EXERCISE AIM — Exactly the lines from the one containing "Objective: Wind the" to the final line below should be output, and no others.

INFORMATION —
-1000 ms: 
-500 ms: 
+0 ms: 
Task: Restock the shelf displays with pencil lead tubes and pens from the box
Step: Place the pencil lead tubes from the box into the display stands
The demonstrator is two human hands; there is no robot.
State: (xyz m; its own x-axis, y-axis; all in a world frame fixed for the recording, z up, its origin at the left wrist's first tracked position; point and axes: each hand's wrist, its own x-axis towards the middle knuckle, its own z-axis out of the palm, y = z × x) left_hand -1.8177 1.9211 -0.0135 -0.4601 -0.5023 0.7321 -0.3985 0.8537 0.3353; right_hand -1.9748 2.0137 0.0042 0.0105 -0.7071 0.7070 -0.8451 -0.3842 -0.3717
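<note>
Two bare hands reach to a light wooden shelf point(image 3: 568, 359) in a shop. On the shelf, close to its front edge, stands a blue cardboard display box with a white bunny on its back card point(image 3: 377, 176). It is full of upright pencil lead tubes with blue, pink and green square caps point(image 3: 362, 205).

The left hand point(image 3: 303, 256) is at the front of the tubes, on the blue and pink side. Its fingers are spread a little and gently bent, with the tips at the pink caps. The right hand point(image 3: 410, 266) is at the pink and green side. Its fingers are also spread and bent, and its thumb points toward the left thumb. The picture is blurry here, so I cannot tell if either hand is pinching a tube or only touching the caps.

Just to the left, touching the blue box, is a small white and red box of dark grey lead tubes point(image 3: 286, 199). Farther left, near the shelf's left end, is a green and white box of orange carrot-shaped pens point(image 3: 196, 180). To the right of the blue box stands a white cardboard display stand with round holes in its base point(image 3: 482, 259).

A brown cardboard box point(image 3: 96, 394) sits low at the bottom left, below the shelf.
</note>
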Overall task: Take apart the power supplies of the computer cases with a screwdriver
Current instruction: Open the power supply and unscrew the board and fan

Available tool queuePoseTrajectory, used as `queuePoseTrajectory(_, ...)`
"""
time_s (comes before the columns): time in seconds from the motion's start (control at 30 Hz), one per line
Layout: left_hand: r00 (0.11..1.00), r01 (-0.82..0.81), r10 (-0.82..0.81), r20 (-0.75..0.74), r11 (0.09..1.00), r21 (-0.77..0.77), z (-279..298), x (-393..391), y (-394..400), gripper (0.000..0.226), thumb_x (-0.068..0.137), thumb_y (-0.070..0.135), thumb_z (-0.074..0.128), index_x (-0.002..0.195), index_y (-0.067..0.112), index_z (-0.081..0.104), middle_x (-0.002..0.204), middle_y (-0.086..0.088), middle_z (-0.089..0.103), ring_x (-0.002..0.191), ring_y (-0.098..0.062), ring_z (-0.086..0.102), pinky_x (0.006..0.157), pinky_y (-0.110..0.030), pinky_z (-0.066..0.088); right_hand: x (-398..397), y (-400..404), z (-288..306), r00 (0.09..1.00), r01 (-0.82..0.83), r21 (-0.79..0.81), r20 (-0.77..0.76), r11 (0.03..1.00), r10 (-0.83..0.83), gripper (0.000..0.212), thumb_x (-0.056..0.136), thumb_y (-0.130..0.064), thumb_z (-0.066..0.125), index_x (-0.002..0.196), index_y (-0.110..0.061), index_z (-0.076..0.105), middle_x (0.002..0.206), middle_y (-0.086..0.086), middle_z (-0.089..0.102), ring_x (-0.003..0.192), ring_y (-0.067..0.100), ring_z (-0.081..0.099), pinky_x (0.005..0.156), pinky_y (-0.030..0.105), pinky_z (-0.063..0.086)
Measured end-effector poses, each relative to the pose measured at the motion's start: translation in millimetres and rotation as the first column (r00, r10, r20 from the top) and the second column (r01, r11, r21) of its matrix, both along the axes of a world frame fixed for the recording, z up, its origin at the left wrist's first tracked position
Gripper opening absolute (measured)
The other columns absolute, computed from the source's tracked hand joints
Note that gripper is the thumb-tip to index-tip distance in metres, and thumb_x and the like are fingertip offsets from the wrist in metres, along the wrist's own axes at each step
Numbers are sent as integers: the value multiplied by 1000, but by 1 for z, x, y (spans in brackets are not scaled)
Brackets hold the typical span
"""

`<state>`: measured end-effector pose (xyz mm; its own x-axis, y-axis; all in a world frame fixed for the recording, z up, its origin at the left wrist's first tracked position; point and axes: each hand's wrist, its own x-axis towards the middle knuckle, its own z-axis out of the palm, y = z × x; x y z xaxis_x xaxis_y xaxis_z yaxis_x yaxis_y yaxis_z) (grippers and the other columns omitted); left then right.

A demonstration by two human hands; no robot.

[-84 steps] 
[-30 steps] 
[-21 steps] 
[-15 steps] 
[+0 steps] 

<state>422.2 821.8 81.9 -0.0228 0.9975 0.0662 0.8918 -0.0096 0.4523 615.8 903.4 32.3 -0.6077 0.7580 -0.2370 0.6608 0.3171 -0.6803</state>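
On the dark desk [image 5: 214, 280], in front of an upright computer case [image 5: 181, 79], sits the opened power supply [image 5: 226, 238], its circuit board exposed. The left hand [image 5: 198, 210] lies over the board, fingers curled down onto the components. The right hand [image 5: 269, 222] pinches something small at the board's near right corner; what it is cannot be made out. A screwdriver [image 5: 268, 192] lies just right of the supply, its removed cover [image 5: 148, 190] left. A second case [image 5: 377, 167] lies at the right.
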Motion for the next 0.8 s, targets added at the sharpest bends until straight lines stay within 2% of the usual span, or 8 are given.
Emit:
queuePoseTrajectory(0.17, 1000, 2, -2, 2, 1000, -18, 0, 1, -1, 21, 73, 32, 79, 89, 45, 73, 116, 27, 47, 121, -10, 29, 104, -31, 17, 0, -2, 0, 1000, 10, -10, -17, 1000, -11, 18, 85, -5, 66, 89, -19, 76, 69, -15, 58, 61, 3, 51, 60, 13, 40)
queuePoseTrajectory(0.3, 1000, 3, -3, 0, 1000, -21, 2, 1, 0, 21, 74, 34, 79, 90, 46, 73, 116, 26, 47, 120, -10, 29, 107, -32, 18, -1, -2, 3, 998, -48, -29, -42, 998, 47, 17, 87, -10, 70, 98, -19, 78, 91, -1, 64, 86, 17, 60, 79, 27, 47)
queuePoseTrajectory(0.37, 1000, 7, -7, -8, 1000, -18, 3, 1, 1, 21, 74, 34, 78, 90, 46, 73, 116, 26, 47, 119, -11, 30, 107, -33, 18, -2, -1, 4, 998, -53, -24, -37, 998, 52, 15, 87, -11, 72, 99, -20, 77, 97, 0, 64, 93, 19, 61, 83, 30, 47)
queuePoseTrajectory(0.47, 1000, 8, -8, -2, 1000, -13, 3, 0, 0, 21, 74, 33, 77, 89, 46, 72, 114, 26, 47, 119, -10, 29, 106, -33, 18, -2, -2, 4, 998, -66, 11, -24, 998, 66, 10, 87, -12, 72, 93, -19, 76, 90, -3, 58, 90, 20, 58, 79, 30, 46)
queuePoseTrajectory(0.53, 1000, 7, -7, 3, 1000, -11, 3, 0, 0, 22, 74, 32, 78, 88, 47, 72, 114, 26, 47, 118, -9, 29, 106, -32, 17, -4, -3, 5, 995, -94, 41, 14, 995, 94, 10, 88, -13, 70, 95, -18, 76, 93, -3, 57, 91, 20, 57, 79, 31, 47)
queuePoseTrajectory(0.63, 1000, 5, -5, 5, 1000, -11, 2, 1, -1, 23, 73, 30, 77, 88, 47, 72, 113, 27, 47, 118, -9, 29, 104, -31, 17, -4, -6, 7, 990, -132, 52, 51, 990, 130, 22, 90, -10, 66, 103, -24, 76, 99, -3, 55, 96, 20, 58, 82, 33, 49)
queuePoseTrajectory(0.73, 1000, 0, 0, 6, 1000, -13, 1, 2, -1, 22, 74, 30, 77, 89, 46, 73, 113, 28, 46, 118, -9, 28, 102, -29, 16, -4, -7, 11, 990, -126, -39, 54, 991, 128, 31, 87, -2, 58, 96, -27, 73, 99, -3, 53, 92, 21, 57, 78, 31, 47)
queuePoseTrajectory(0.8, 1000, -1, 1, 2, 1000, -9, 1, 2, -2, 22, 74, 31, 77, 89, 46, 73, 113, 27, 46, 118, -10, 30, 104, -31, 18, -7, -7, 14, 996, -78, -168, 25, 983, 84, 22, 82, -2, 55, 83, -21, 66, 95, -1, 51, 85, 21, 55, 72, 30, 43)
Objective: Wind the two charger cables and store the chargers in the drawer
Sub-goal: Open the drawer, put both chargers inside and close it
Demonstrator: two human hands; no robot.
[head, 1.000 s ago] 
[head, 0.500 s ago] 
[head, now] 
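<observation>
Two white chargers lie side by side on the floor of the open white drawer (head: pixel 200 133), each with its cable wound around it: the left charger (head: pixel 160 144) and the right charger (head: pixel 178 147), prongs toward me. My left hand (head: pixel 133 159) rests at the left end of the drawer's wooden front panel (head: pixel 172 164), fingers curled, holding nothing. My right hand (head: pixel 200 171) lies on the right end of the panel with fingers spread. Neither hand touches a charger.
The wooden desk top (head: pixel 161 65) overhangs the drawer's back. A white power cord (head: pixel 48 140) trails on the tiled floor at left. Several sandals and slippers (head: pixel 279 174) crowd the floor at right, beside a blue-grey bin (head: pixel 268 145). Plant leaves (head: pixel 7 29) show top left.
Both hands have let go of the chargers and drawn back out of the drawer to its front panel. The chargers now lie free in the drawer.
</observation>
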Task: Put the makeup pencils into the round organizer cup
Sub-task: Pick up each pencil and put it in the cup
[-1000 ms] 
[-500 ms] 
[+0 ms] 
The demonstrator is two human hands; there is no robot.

OUTPUT OF THE EXERCISE —
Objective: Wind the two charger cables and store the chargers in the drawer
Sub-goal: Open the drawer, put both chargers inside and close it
Demonstrator: two human hands; no robot.
[head, 1.000 s ago] 
[head, 0.500 s ago] 
[head, now] 
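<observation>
Two white chargers lie side by side on the floor of the open white drawer (head: pixel 200 133), each with its cable wound around it: the left charger (head: pixel 160 144) and the right charger (head: pixel 178 147), prongs toward me. My left hand (head: pixel 133 159) rests at the left end of the drawer's wooden front panel (head: pixel 172 164), fingers curled, holding nothing. My right hand (head: pixel 200 171) lies on the right end of the panel with fingers spread. Neither hand touches a charger.
The wooden desk top (head: pixel 161 65) overhangs the drawer's back. A white power cord (head: pixel 48 140) trails on the tiled floor at left. Several sandals and slippers (head: pixel 279 174) crowd the floor at right, beside a blue-grey bin (head: pixel 268 145). Plant leaves (head: pixel 7 29) show top left.
Both hands have let go of the chargers and drawn back out of the drawer to its front panel. The chargers now lie free in the drawer.
</observation>
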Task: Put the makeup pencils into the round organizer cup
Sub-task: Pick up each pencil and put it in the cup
[-1000 ms] 
[-500 ms] 
[+0 ms] 
The demonstrator is two human hands; there is no robot.

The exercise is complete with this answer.